Data horizons

In the past couple of weeks, I’ve read and listened to a couple of things about ‘data’ in the cultural sector – the challenges, opportunities, and what to do about it all.

The thing is, a term as broad as ‘data’ is only a useful shorthand up to a certain point. You can only get so far before you have to put the brakes on and say ‘wait, what do you mean by that?’

That’s because we use it to cover a huge list of sources, uses, and processes that each have very different considerations.

And if that opening sounds familiar then that's because I said the same thing six years ago when talking about 'digital' and I applaud your memory.

What were you reading / listening to, Chris?

I enjoyed David Reece's recent series of articles for Arts Professionals. The first one, What do we mean by being data-driven? contained this quote:

Being truly data-driven requires acknowledging the limitations of data.
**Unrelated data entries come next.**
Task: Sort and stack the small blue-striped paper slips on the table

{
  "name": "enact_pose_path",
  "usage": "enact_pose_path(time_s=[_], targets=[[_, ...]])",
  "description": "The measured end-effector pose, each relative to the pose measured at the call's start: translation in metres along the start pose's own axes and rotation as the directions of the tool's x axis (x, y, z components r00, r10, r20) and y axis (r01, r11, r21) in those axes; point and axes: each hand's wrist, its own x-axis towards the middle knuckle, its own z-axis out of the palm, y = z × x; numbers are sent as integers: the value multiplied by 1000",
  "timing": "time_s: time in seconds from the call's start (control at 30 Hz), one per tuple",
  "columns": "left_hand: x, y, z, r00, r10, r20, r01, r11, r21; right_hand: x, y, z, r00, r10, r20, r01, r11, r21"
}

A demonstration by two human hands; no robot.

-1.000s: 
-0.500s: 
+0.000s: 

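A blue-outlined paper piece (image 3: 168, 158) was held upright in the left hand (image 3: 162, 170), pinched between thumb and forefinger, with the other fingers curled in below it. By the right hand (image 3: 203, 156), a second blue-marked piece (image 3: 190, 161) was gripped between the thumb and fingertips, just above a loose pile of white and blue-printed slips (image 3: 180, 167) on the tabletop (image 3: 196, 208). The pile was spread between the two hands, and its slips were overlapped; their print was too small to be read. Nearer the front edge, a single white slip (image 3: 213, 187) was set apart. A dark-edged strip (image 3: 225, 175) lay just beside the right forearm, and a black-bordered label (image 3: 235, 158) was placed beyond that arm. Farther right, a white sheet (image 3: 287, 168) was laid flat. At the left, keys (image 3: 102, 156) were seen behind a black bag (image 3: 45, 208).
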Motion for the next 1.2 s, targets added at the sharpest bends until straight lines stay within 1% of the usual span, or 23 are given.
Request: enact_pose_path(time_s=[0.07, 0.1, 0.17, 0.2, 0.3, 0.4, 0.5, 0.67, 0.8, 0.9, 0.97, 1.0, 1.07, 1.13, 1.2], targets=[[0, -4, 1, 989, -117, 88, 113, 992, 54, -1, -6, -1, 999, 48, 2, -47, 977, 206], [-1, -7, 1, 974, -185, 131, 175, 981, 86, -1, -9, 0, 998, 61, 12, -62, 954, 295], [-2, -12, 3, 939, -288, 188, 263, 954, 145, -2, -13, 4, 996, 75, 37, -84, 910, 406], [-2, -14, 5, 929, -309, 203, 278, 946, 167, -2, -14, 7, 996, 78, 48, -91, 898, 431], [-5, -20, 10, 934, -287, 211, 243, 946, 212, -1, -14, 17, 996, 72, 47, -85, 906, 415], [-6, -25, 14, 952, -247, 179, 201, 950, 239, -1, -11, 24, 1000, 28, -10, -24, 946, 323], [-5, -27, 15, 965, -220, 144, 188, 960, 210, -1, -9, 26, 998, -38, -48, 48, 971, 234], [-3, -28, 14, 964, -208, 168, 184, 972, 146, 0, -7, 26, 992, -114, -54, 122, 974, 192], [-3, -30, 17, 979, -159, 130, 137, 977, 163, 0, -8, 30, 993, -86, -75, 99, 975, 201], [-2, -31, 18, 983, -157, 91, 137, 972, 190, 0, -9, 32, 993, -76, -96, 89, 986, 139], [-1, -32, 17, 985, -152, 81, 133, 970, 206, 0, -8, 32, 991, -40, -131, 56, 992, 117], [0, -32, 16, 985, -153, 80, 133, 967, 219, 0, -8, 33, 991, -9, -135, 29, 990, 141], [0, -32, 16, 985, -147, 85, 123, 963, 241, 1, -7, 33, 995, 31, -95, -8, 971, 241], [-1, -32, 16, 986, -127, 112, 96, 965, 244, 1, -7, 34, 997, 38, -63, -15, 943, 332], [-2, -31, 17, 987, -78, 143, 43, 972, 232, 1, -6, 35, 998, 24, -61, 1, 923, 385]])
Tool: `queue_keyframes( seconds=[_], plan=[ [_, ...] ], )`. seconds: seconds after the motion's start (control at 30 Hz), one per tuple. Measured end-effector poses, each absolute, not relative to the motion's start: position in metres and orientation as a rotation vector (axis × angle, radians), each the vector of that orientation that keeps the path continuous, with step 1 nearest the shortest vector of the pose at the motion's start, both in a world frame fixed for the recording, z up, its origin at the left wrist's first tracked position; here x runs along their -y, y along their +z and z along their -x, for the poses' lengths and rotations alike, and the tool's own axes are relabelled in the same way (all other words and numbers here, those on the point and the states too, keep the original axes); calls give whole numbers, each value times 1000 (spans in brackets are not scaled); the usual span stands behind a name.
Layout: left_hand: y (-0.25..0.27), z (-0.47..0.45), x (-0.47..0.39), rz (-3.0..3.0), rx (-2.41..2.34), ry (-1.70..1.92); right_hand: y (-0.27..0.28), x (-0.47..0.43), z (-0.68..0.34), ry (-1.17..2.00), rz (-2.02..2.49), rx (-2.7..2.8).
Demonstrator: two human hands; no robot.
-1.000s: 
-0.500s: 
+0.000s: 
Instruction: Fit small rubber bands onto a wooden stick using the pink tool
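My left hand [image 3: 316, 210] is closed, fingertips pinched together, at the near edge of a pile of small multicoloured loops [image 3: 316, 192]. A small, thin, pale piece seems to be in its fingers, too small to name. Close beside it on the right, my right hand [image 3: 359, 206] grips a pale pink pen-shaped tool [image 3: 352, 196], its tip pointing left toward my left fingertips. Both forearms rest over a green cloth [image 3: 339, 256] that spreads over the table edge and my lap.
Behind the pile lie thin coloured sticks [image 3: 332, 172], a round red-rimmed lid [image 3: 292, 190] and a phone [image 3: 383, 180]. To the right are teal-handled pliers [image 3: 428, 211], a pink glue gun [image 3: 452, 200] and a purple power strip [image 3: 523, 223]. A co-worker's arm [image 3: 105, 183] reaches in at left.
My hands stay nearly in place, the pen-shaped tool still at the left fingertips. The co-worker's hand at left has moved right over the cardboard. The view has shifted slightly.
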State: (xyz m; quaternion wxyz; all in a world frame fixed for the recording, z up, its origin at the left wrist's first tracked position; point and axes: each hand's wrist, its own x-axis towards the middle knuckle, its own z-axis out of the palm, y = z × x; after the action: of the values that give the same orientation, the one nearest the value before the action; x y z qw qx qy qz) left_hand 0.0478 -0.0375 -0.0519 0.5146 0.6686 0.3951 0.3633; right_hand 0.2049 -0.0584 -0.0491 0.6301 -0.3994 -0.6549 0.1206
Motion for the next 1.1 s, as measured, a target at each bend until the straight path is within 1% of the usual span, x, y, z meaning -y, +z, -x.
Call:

It’s in these gaps that innovation often occurs. Bold decisions go beyond anything the data can tell us.

I also listened to episode 2 of the Digital Culture Network podcast where James Akers interviewed Ollie Couling, who said:

I think data is the enabler to something. It's not the answer to something. Exploring that idea a little bit, we have all this historic data. It's great. It helps us make decisions. But it shouldn't be the thing that makes the decision. It should be the thing that starts the conversation or creates a hypothesis or that you use to make some assumptions. The assumption making - that kind of hypothesis making - that's the strategy bit.
The data is there to help you shape your decisions and not to tell you what to do. Because, if you think about that logically, if you're only working on data from the past, that's creating its own kind of feedback loop in itself. You need to go out there. You need to think of new things and explore.

(Lightly edited to remove conversational bits. Full transcript on the link above).

None of which is necessarily wrong. It's just that the use of 'data' here is way too broad to be able to talk in specifics.

Data horizons

So how about this? A simple categorisation that can be applied to different types of data which, looked at over different time periods, lend themselves to different uses.

I've jotted down a few use cases that are specific to the arts and culture sector, but I'm sure you can think of more.

Horizon Description Purpose Data Velocity Example Use Case
Immediate Real-time views and automations Instant action High Personalised website content and timely comms
Short Reactive analytics Rapid response High Monitoring and automatic optimisation of live campaigns
Medium Operational optimisation Process improvement Medium Post-campaign reviews, content planning, audience segmentation
Mid-to-long Predictive analytics Anticipate trends Low-Medium Forecasting attendance
Long Strategic insights Guiding longer-term strategies Low Multi-year audience engagement/programming strategy
Furthest Historical analysis Context and evaluation Static Evaluation of arts programs

(Apologies if that table doesn't work too well for you on a mobile device).

I did think about listing different data sources against each horizon but realised that's not really feasible. The same data can be viewed differently on different timescales and combined in various ways for various outcomes.

Applying the horizons

With everything laid out, perhaps you can see why I kick back against absolute statements to the effect that 'data shouldn't make decisions for you'.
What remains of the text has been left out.